Required work: Reproduce precisely the lines between the start of the data below and the line with "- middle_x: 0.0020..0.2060", both included.
◇ ◇ ◇ ◇ ◇
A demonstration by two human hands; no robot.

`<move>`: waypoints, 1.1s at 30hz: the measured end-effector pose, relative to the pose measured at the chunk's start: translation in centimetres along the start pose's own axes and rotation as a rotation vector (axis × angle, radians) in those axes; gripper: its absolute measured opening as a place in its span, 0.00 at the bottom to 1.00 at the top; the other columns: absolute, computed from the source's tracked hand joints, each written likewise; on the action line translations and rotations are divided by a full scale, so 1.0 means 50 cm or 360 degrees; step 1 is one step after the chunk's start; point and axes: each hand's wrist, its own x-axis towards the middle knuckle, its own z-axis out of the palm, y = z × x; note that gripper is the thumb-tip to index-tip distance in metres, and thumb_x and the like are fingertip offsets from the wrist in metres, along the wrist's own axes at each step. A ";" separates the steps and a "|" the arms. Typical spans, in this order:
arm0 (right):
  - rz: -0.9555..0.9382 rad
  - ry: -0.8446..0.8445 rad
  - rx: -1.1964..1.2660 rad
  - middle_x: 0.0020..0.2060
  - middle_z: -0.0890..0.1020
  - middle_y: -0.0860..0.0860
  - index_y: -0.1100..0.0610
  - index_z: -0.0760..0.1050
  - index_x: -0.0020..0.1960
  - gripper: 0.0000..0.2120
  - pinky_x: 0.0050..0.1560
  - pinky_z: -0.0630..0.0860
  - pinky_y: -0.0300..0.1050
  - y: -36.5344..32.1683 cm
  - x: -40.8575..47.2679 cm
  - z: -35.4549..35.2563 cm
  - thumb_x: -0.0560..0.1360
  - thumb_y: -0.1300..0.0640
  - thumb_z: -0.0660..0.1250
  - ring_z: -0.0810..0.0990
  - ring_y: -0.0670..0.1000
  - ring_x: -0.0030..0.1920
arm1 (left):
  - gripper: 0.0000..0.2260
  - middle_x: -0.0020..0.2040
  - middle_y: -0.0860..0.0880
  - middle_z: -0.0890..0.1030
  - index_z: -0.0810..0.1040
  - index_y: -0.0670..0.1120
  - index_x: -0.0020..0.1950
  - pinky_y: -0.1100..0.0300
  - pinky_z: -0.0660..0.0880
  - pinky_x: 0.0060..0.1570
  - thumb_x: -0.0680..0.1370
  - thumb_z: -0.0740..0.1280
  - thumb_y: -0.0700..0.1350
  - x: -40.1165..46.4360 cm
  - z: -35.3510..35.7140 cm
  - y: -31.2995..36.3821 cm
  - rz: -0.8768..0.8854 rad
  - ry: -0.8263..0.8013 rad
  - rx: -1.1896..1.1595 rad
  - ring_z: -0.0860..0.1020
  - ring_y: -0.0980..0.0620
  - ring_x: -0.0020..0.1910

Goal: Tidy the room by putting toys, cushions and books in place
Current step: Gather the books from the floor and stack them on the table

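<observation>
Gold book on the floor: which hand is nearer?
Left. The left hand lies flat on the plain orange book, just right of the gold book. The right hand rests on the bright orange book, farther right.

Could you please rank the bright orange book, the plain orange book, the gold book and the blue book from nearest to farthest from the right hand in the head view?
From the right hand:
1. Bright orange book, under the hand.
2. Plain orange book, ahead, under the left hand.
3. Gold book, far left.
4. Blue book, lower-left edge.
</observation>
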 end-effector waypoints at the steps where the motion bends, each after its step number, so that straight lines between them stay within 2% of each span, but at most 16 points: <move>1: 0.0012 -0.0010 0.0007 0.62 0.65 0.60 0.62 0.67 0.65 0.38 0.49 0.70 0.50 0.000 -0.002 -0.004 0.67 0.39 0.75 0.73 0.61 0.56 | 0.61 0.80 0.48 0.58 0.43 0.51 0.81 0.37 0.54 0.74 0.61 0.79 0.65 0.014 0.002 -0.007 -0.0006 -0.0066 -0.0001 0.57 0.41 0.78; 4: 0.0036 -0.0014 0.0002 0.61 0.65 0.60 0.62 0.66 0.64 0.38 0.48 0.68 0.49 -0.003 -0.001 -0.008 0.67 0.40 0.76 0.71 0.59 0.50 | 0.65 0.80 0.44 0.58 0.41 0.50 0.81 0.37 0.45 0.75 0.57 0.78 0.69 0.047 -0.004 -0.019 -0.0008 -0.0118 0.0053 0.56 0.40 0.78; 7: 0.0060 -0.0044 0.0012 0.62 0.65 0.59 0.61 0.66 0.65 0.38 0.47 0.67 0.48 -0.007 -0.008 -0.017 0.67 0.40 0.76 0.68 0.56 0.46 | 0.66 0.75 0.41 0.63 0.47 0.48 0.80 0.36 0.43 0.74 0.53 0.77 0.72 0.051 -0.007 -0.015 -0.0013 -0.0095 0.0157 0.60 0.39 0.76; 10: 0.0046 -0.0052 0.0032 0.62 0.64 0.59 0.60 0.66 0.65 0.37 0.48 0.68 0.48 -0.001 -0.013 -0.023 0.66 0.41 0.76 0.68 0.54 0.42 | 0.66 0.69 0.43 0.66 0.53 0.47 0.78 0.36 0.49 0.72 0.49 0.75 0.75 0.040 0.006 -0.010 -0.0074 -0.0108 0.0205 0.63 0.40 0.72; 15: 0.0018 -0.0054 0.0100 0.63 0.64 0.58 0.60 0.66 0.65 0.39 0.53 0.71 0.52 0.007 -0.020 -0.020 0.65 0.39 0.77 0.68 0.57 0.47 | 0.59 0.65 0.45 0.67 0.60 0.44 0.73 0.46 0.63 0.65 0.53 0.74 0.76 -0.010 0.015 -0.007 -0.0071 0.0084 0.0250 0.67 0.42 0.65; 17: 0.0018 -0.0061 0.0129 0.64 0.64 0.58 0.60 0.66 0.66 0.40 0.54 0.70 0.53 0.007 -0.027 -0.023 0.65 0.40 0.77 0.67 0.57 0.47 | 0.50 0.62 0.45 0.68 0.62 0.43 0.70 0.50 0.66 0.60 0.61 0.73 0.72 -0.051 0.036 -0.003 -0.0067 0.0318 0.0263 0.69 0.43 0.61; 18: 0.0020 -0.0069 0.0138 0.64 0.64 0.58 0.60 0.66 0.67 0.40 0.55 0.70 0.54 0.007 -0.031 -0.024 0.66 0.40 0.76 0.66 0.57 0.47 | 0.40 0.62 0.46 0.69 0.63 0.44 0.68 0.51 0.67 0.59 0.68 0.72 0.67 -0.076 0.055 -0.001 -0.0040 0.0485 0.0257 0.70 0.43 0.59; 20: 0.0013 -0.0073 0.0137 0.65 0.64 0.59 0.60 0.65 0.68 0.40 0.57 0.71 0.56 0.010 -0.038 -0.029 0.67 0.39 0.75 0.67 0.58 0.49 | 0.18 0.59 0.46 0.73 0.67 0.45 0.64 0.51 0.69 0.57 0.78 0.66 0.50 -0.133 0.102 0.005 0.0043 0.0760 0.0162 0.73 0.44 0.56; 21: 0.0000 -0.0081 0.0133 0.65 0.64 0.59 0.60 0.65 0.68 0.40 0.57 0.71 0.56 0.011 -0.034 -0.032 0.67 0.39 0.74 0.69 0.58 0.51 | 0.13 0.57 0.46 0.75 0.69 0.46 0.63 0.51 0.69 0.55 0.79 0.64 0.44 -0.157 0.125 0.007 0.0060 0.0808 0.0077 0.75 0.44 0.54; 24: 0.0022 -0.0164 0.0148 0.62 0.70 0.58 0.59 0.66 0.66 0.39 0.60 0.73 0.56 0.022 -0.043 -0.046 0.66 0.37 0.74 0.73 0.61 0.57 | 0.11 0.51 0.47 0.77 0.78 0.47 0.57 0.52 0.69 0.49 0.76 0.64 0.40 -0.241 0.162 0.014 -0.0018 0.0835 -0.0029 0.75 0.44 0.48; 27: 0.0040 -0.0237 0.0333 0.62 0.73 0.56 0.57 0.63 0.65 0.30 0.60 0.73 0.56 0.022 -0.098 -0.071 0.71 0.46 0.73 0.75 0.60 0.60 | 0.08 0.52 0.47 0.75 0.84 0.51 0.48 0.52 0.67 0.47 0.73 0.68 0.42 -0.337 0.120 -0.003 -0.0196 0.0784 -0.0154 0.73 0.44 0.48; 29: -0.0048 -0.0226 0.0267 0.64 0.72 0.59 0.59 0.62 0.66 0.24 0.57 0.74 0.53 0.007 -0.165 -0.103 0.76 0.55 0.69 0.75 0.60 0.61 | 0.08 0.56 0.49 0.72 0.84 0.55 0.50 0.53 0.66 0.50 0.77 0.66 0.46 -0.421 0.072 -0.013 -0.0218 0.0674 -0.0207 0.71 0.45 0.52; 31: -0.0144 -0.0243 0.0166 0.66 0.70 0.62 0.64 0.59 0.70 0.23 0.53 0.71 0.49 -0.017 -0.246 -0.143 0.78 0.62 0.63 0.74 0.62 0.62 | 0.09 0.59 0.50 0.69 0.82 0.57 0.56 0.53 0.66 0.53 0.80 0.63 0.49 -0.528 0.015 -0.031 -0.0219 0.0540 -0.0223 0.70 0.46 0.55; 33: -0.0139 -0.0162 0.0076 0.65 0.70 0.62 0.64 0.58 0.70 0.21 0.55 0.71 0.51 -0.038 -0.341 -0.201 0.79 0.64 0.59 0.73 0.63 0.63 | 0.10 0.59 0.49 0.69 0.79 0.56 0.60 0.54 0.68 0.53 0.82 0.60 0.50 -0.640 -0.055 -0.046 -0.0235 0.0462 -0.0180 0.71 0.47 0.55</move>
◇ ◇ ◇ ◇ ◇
Exercise response:
A demonstration by two human hands; no robot.

`<move>`: waypoints, 1.1s at 30hz: the measured end-effector pose, relative to the pose measured at the chunk's start: translation in centimetres along the start pose's own axes and rotation as a rotation vector (axis × angle, radians) in those axes; gripper: its absolute measured opening as a place in its span, 0.00 at the bottom to 1.00 at the top; the other columns: absolute, computed from the source's tracked hand joints, each written likewise; on the action line translations and rotations are divided by a full scale, so 1.0 means 50 cm or 360 degrees; step 1 is one step after the chunk's start; point and axes: each hand's wrist, its own x-axis towards the middle knuckle, its own z-axis out of the palm, y = z × x; note that gripper is the thumb-tip to index-tip distance in metres, and thumb_x and the like are fingertip offsets from the wrist in metres, along the wrist's own axes at each step. A ";" separates the steps and a "|" the arms. Typical spans, in this order:
arm0 (right):
  - rz: -0.9555..0.9382 rad
  - ry: -0.8446..0.8445 rad
  - rx: -1.1964..1.2660 rad
  - middle_x: 0.0020..0.2060

The reply to this exercise is complete.